4J Superintendent Investigated

Andy Dey faces allegations of discrimination, misconduct 

Andy Dey. Courtesy Eugene School District 4J.

Eugene School District 4J Superintendent Andy Dey is facing an investigation into allegations of discrimination and retaliation against a school employee, according to sources familiar with the investigation. 

The investigation, which began in fall 2023, includes other allegations of misconduct involving Dey, sources familiar with the investigation say.

The investigation report by a Seattle law firm is now in the hands of the Eugene District 4J School Board. School board members must now decide whether the evidence would prompt disciplinary actions against Dey. 

Eugene Weekly’s request for comment from Dey went unanswered. EW reached out to Dey’s chief of staff, Jenna McCulley, and to a district spokesperson but did not receive a response. 

Other school officials referred questions to Eugene 4J School Board Chair Maya Rabasa. 

Among the questions EW asked Rabasa was if the board would commit to making the investigation public. 

“I am not in a position to comment upon the existence or status of any potential investigation at this time,” Rabasa told EW in a written statement. 

Dey narrowly won appointment by the school board as superintendent 18 months ago after a fraught debate. He has worked in education and in the 4J district for more than 20 years, as a teacher, principal and administrator. 

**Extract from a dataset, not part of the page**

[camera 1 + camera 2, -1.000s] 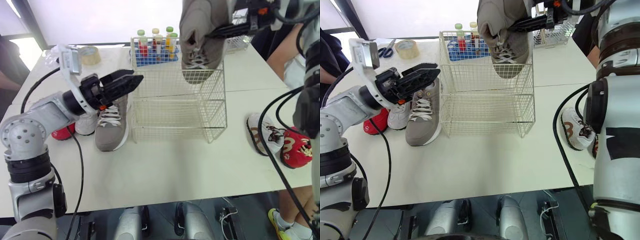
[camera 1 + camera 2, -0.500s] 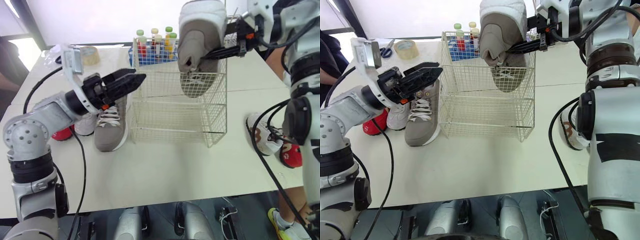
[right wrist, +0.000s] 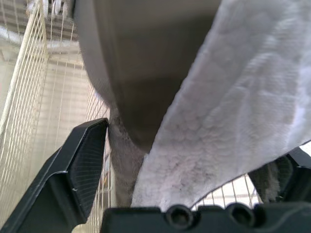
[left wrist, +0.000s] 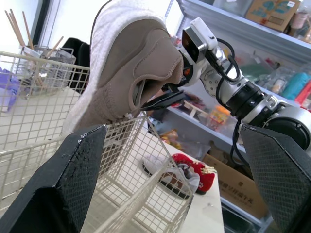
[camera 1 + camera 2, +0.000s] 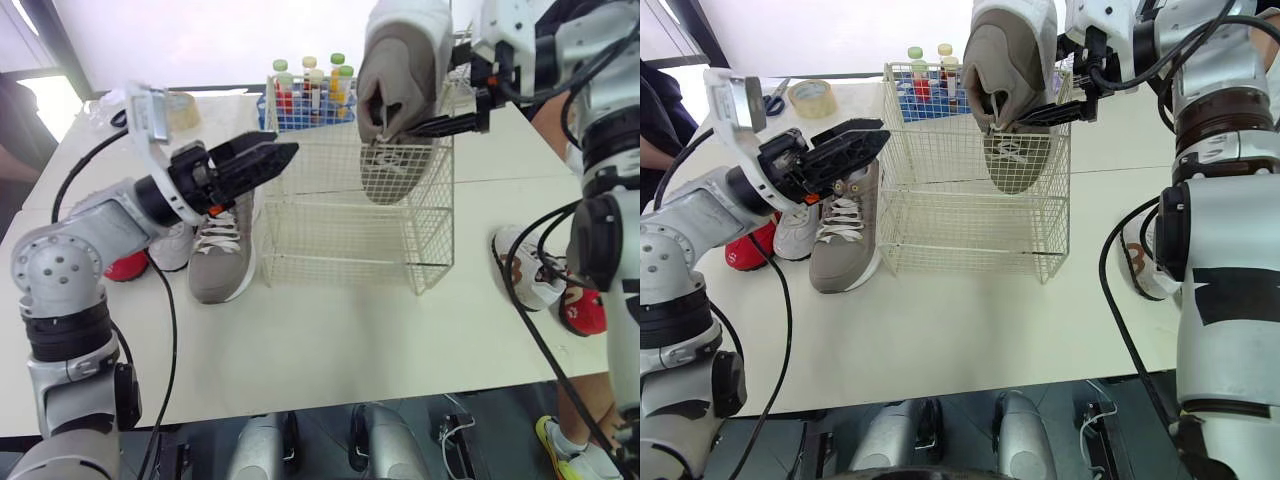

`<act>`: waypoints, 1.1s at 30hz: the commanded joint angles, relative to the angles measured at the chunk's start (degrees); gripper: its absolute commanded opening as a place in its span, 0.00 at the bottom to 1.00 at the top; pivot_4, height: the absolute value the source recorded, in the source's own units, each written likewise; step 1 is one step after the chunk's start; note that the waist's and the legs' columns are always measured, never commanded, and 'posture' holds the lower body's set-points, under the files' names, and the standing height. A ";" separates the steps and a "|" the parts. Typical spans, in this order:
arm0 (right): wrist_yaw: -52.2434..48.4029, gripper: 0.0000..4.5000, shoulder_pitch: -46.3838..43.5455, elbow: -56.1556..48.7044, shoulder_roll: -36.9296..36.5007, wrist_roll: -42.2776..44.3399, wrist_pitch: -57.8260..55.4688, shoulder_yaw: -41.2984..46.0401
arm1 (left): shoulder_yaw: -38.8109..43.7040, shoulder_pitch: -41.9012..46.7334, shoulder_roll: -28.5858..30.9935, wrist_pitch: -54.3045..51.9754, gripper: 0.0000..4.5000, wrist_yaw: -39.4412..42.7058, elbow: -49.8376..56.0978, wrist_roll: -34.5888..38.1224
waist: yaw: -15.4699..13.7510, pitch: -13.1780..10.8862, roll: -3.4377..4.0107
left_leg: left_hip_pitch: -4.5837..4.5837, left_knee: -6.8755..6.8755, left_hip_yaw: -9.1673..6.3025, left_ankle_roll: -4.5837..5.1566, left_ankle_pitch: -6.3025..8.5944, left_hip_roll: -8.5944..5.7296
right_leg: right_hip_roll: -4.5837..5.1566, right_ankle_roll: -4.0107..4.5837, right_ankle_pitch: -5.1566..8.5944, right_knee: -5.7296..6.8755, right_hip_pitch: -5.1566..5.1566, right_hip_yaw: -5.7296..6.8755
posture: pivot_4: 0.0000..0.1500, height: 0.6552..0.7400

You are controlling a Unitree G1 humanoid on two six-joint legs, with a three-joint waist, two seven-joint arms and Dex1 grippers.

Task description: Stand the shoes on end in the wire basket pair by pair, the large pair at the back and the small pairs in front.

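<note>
A grey shoe (image 5: 398, 105) hanging toe-down fills the right of the mouth of the wire basket (image 5: 340, 245), its left side open from above, a test-tube rack (image 5: 300, 100) crowding close behind.

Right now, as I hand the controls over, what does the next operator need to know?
Right gripper: shut on the large grey shoe, toe down inside the wire basket at its back right, heel above the rim, not yet released.
Left gripper: open, beside the basket's left side, above the other grey shoe lying on the table.
Small shoes on the table: white shoe and red shoe to the left, second white shoe and second red shoe to the right.
Left to do: release this shoe, add its mate, then the small pairs in front.
</note>
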State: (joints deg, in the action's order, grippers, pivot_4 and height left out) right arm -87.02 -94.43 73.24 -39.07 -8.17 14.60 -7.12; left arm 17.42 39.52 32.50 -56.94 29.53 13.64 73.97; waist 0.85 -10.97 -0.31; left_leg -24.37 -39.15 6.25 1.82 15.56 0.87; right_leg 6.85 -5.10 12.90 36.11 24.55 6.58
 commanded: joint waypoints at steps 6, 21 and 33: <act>6.87 0.99 -5.15 -6.18 -7.34 -1.29 4.23 1.12 | -0.08 1.44 -0.30 1.51 1.00 0.83 0.14 0.37 | 0.12 -0.03 0.05 | 0.00 0.01 0.00 0.00 0.00 0.00 | 0.00 0.00 0.00 0.00 0.01 0.00 | 1.00 1.00; 12.24 0.99 24.87 -74.67 -8.13 43.70 -65.72 22.79 | 0.63 2.97 16.17 6.22 1.00 5.31 -9.06 -17.21 | -0.14 -0.04 0.07 | -0.02 0.02 -0.08 -0.02 -0.02 0.07 | -0.01 0.01 0.00 0.08 0.06 0.06 | 1.00 1.00; 28.69 0.99 49.52 -104.01 -2.22 49.19 -66.45 14.07 | -16.24 23.85 15.45 18.00 1.00 15.51 -51.31 -46.53 | -1.86 0.05 -0.12 | -0.06 -0.07 -0.04 0.08 0.02 -0.04 | 0.00 0.08 -0.06 0.04 0.01 0.15 | 1.00 1.00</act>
State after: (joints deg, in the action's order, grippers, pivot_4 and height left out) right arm -58.18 -45.23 -28.94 -39.91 43.43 -55.91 8.43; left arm 2.63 59.86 48.39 -41.39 43.51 -33.82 31.04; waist -1.02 -10.92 -0.44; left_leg -24.44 -39.23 6.21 1.90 15.59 0.83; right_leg 6.84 -5.03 12.85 36.14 24.56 6.74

As a finalist for the top job, Dey faced criticism and complaints that he used bullying tactics, especially toward female employees, while serving as a 4J administrator. Reporting by KEZI-TV at the time brought the allegations to light. 

Despite the concerns about Dey, the board voted 4-3 to hire him in June 2022. 4J did not respond to a question about Dey’s salary but media reports show the previous superintendent had a base salary of $241,500 when he left in 2020.

Since Dey’s appointment, there’s been plenty of board turnover — five of the seven school board seats have changed hands, thanks to recent elections and a resignation.

Several current and former district employees reached by EW declined to comment on record about the investigation, citing fears of retaliation. It’s not clear what the board’s members will do with the investigation into Dey.

Sophia Cossette and Tristin Hoffman of the Catalyst Journalism Project at the University of Oregon School of Journalism and Communication contributed to this story.